About this task
When copying the listing below, skip every picture and repeat exactly the lines from the first one through the line that contains "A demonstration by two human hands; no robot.".
+++++
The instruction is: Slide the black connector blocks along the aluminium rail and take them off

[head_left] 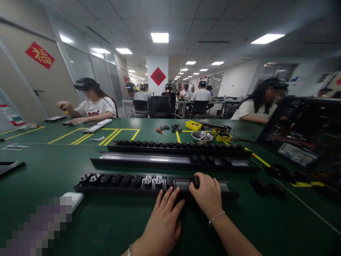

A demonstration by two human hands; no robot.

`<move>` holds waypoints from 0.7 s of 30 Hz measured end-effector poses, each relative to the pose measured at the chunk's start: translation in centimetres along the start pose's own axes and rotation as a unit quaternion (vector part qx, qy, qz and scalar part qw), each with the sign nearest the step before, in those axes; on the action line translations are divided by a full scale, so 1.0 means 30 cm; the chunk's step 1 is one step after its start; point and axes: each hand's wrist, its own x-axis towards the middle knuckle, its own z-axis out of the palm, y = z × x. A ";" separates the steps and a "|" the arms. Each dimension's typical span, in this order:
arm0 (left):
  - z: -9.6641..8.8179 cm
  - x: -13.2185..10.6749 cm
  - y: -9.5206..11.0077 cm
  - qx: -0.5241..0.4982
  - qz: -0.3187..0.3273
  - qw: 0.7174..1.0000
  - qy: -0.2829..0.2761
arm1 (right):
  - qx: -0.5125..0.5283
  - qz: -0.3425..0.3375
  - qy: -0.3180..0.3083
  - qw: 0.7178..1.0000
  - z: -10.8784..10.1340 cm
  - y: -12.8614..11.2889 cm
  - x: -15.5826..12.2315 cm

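Note:
Closest to me lies a long black channel rail point(231, 194) holding a row of socket modules point(126, 179), most of them black, a few showing light faces. My right hand point(209, 193) is closed round a round black socket module point(196, 182), held over the right part of this rail. Just left of it, my left hand point(163, 222) lies with fingers stretched out, fingertips at the rail's front edge. The rail's floor shows bare between the last seated module and my right hand.
Behind are a second rail point(144, 158) with a few modules and a filled third rail point(181, 147). Farther back sit a metal bowl point(201, 136), yellow bins point(193, 125) and a screwdriver point(161, 132). An open black case point(293, 135) stands right. Two people sit across the table.

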 end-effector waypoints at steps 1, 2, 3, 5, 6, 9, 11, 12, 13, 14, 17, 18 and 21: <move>-0.004 0.001 0.001 -0.002 -0.001 1.000 -0.003 | -0.003 -0.005 0.005 1.000 0.002 0.001 -0.001; -0.008 0.002 0.002 -0.004 -0.003 1.000 -0.005 | -0.006 -0.011 0.011 1.000 0.004 0.003 -0.002; -0.012 0.003 0.004 -0.006 -0.003 1.000 -0.007 | -0.010 -0.017 0.016 1.000 0.006 0.005 -0.003; -0.017 0.004 0.006 -0.012 -0.004 1.000 -0.009 | -0.016 -0.027 0.026 0.999 0.011 0.008 -0.004; -0.018 0.005 0.007 -0.016 -0.004 1.000 -0.010 | -0.018 -0.032 0.031 0.999 0.013 0.010 -0.006; -0.016 0.004 0.007 -0.022 -0.002 1.000 -0.006 | -0.025 -0.046 0.048 0.997 0.021 0.014 -0.011; -0.012 0.004 0.005 -0.022 -0.001 1.000 -0.005 | -0.027 -0.053 0.059 0.997 0.026 0.016 -0.015; -0.010 0.004 0.004 -0.020 0.000 1.000 -0.004 | -0.027 -0.055 0.063 0.996 0.028 0.016 -0.016; -0.008 0.005 0.002 -0.017 0.001 1.000 -0.004 | -0.028 -0.056 0.067 0.996 0.029 0.017 -0.017; -0.007 0.005 0.000 -0.015 0.003 1.000 -0.003 | -0.027 -0.057 0.069 0.996 0.031 0.017 -0.018; -0.002 0.007 -0.007 -0.009 0.009 1.000 0.001 | -0.024 -0.055 0.066 0.996 0.031 0.016 -0.019; 0.000 0.008 -0.010 -0.007 0.011 1.000 0.003 | -0.022 -0.052 0.063 0.996 0.030 0.016 -0.019; 0.006 0.006 -0.020 0.001 0.019 1.000 0.008 | -0.017 -0.040 0.050 0.998 0.026 0.014 -0.019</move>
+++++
The completed task
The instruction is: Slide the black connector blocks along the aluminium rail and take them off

[head_left] 

A demonstration by two human hands; no robot.

With that, the output is done.